Query Archive Database, the apathetic way

When talking to people about data archival strategies, a question that comes up regularly is ‘how do I even get the archived data?’ This is in part because ~modern~ web frameworks like Rack-on-Rails do not always make multiple data sources a straight forward task. True to form, for every problem a web framework can create, postgres can usually fix it.

Say we have a main database - ‘burrito_store’ that holds the main transactions and an archive database ‘burrito_archive’ that holds stale records…ok, forget pretending, lets just get straight to code.

Main Plumbing:

CREATE DATABASE burrito_store;
CREATE DATABASE burrito_archive;

\c burrito_store
CREATE TABLE burrito_sales (id serial primary key, customer_id int, sale_amount int, created_at timestamp, updated_at timestamp)

INSERT INTO burrito_sales(customer_id, sale_amount, created_at, updated_at)
values(1, 123, now(), now()), (1, 123, now(), now()),(1, 123, now(), now())
,(2, 123, now(), now()),(2, 123, now(), now()) ,(2, 123, now(), now())
,(3, 123, now(), now()),(4, 123, now(), now())

CREATE EXTENSION postgres_fdw;
CREATE SERVER archive
 FOREIGN DATA WRAPPER postgres_fdw
  OPTIONS (host 'localhost', port '5432', dbname 'burrito_archive');

CREATE USER MAPPING FOR public SERVER archive OPTIONS (user 'rob');
CREATE FOREIGN TABLE sales_archive (id int, customer_id integer, sale_amount int, created_at timestamp, updated_at timestamp)
 SERVER archive OPTIONS (schema_name 'public', table_name 'burrito_sales_archive');

On the archive database:

CREATE TABLE burrito_sales_archive (id int primary key, customer_id int, sale_amount int, created_at timestamp, updated_at timestamp)

CREATE EXTENSION postgres_fdw;
CREATE SERVER store
 FOREIGN DATA WRAPPER postgres_fdw
  OPTIONS (host 'localhost', port '5432', dbname 'burrito_store');

CREATE USER MAPPING FOR public SERVER store OPTIONS (user 'rob');
CREATE FOREIGN TABLE sales (id int, customer_id integer, sale_amount int, created_at timestamp, updated_at timestamp)
 SERVER store OPTIONS (schema_name 'public', table_name 'burrito_sales');

INSERT INTO burrito_sales_archive(id, customer_id, sale_amount, created_at, updated_at)
SELECT id, customer_id, sale_amount, created_at, updated_at
FROM sales order by id;

At this point, we should be able to query and interact with the desired table from either database. Now, we can just create a basic view to make things easier for our poor application:

CREATE VIEW total_sales as
SELECT * from burrito_sales
UNION
SELECT * from sales_archive;

EXPLAIN SELECT * FROM total_sales ;
"HashAggregate  (cost=248.19..277.94 rows=2975 width=28)"
"  Group Key: burrito_sales.id, burrito_sales.customer_id, burrito_sales.sale_amount, burrito_sales.created_at, burrito_sales.updated_at"
"  ->  Append  (cost=0.00..211.00 rows=2975 width=28)"
"        ->  Seq Scan on burrito_sales  (cost=0.00..24.00 rows=1400 width=28)"
"        ->  Foreign Scan on sales_archive  (cost=100.00..157.25 rows=1575 width=28)"
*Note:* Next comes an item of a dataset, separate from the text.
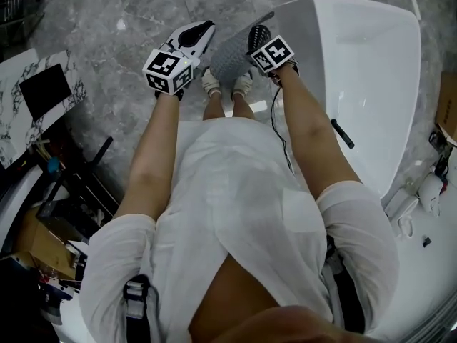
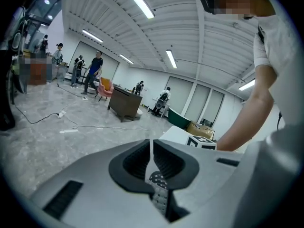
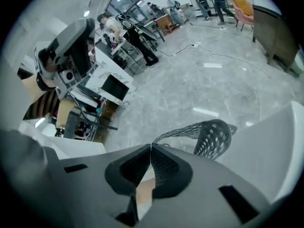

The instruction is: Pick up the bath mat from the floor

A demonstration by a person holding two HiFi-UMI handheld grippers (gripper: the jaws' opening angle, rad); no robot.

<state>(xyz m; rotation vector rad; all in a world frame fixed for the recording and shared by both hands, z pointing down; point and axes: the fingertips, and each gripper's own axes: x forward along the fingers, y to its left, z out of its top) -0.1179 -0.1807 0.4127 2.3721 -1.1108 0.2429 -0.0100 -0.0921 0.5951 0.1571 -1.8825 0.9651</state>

Viola! It works! If you look at the cost of the foreign scan, you will see that this operation doesn’t come cheap or free. In this example, burrito_archive even lives on the same server, so you can imagine how performance amplifies as you get further from main datastore. That may or may not be important to you at this time and at a minimum, this strategy can at least get your Proof of Concept going while you check out gems like Octopus or additional decorators for your connection string/models.

Note: This is just a real quick and dirty way of doing this with very low technical overhead. Yes, other options exist depending on a variety of factors.